The Truth About Travelling Australia With A Dog
The real truth is, that while we wouldn’t change travelling with our dog at all, it does mean we need to be flexible and mindful of our choices. The honesty of the situation is that we do sometimes have to miss out on some National Parks or Conservation areas that don’t allow dogs, and while there’s an ever growing number of caravan parks and free camp sites that allow dogs to stay, it does sometimes limit our options. If you decide to travel with your pet, you need to be OK with the fact that you might need to re-arrange entire sections of your travels in order to accommodate them. We are on an open ended trip, so we have time and no real schedule. If you’re on a shorter trip, with limited time, it might be much harder to work around having your dog with you.
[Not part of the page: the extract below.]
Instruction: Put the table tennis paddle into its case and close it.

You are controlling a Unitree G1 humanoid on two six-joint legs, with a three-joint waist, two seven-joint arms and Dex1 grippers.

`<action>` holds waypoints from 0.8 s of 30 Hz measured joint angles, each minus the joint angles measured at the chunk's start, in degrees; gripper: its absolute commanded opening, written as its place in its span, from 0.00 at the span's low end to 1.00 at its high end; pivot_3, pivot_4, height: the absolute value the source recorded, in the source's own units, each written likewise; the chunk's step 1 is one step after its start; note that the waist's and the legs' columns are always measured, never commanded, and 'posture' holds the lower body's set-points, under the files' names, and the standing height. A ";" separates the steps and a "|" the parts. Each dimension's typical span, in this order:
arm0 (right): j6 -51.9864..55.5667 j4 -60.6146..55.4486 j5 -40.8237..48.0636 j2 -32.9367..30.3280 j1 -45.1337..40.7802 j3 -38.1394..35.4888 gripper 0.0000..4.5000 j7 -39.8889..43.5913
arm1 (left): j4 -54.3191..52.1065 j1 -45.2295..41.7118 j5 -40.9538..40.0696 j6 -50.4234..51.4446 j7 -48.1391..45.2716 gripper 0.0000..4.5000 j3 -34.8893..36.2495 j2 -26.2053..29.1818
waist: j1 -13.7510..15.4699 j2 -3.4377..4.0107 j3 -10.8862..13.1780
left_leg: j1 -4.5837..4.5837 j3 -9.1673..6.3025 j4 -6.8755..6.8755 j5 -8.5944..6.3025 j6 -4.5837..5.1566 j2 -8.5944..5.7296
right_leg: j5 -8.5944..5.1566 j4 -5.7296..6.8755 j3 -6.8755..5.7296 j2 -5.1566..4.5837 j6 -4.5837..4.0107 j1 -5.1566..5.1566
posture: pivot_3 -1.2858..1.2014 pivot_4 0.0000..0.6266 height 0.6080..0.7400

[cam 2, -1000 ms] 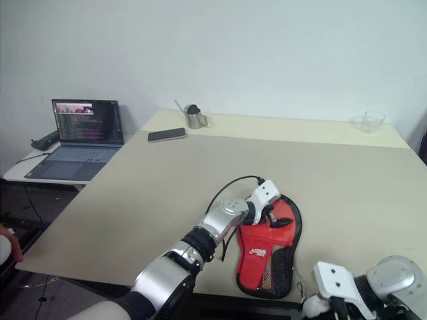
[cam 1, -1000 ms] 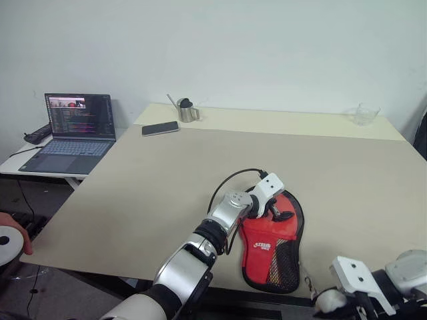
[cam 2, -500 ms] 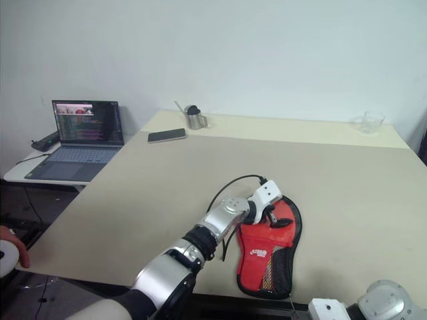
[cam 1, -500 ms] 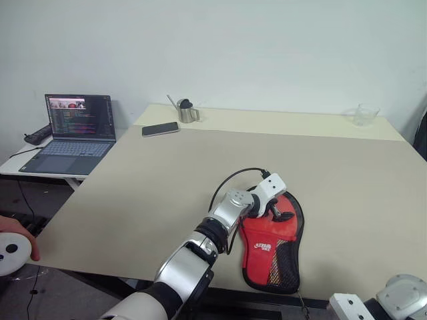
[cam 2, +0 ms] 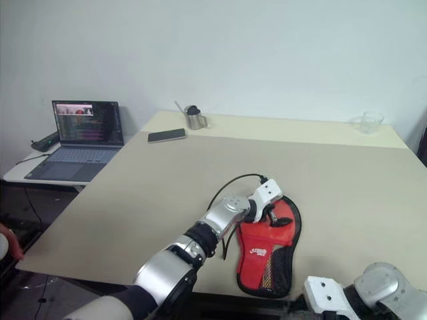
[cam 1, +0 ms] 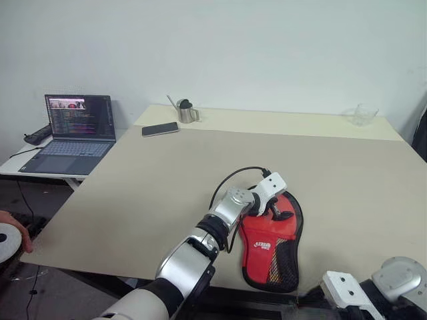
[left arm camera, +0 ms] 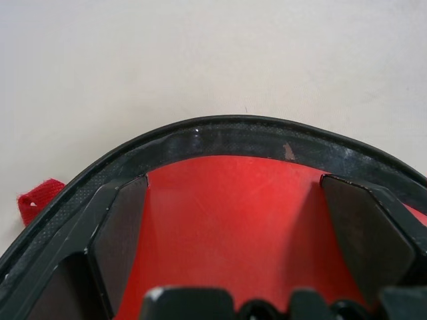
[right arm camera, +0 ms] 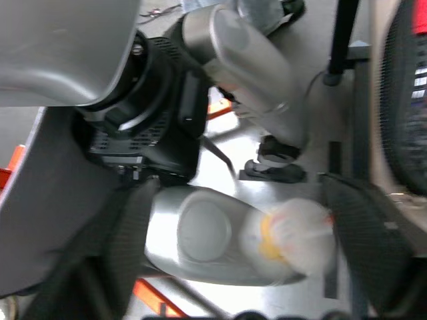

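Red-and-black case (cam 1: 272,248), one, which we count lying flat near the front edge of the single beige table (cam 1: 167,187); its white logo is too small to read. One left gripper (cam 1: 275,210), fingers spread, rests on the case's round end. One right gripper (right arm camera: 233,260) sits below the table edge, fingers spread wide, empty. One laptop (cam 1: 73,133), one phone (cam 1: 160,129), one metal cup (cam 1: 187,111), one glass (cam 1: 365,114).

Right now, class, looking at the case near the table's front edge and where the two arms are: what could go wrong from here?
1. The case lies close to the table's front edge; a push from the left gripper, resting on its round end with jaws open, might slide it off.
2. The right gripper hangs open below the table edge; lifting it could knock the table or the case.
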 measured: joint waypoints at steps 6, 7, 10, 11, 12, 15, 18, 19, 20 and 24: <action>0.40 6.64 1.36 1.46 -9.51 -4.26 0.99 -0.42 | -0.02 0.71 -0.74 -2.26 -1.50 1.00 1.93 0.25 | -0.11 0.12 0.05 | -0.01 0.03 0.03 0.03 -0.06 0.00 | 0.01 0.05 0.04 0.00 -0.02 -0.06 | 0.52 0.24 1.00; 1.45 7.93 1.99 2.37 -13.57 -4.66 0.99 -1.05 | -0.82 1.27 -1.51 -2.30 -2.86 1.00 2.60 0.81 | -0.34 0.24 0.09 | 0.00 0.05 0.02 0.04 -0.07 0.01 | 0.01 0.07 0.06 0.01 -0.03 -0.08 | 0.52 0.24 1.00; 4.82 13.25 4.37 5.25 -25.89 -7.45 0.99 -3.34 | -5.88 3.06 -5.03 -0.36 -8.78 1.00 4.74 2.61 | -0.89 0.44 0.51 | -0.16 0.05 0.02 0.06 -0.09 0.02 | 0.21 0.09 0.05 0.02 -0.36 -0.24 | 0.52 0.24 1.00; 5.75 14.95 4.88 5.96 -29.00 -8.13 0.99 -4.04 | -8.28 3.55 -6.29 0.79 -10.75 1.00 4.86 3.55 | -1.16 0.45 0.57 | -0.28 0.04 0.02 0.07 -0.10 0.01 | 0.29 0.11 0.06 0.02 -0.49 -0.38 | 0.52 0.24 1.00; 6.41 17.04 4.98 6.74 -32.11 -8.00 0.99 -4.38 | -11.81 4.14 -7.84 2.45 -13.02 1.00 5.36 5.05 | -1.42 0.40 0.62 | -0.35 0.06 0.03 0.08 -0.11 0.01 | 0.29 0.11 0.07 0.02 -0.51 -0.47 | 0.52 0.24 1.00; 8.71 24.08 3.53 7.91 -39.82 -5.70 0.99 -4.28 | -25.16 5.09 -12.50 8.28 -19.31 1.00 7.25 11.59 | -1.78 0.44 0.68 | -1.11 0.16 0.11 0.10 -0.14 -0.01 | 0.30 0.17 0.18 0.02 -0.61 -1.34 | 0.52 0.24 1.00; 9.58 32.05 1.53 8.95 -44.35 -3.43 0.99 -2.80 | -37.10 6.76 -16.27 13.83 -23.38 1.00 9.37 18.90 | -1.99 0.46 0.68 | -1.24 0.31 0.00 0.09 -0.15 -0.04 | 0.31 0.13 0.36 0.00 -0.63 -1.61 | 0.52 0.24 1.00; 9.55 34.35 1.05 9.11 -45.52 -2.73 0.99 -1.93 | -40.37 7.71 -17.41 15.45 -24.43 1.00 10.01 21.45 | -2.08 0.49 0.70 | -1.27 0.34 -0.02 0.09 -0.15 -0.04 | 0.31 0.14 0.43 0.00 -0.63 -1.68 | 0.52 0.24 1.00; 9.37 36.21 0.67 9.34 -46.64 -2.18 0.99 -0.95 | -42.97 8.77 -18.21 16.86 -25.40 1.00 10.51 23.88 | -2.15 0.50 0.71 | -1.29 0.38 -0.03 0.09 -0.15 -0.05 | 0.30 0.13 0.46 0.01 -0.64 -1.74 | 0.52 0.24 1.00; 3.21 47.70 -1.81 9.26 -52.14 -0.97 0.99 4.98 | -56.24 18.89 -22.50 21.39 -30.29 1.00 14.30 38.85 | -3.07 0.71 0.84 | -1.30 0.53 -0.05 0.09 -0.15 -0.03 | 0.33 0.21 0.63 0.02 -0.69 -1.84 | 0.52 0.24 1.00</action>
When we decided to do a cruise on the Arthur River for example, we left Yoshi in a kennel that meant we travelled an extra 80km’s or so to come back and get him. But the cruise was definitely worth it, and was something we didn’t want to miss out on. We wouldn’t change having our boy with us, he’s a part of our family and he’s relatively easy to travel with, he loves exploring, and he’s a really big fetch addict who makes us lots of new friends no matter where we are, with his big, brown puppy dog eyes sooking at everyone within reach to ppplllleeeeaasssseeeee throw his stick.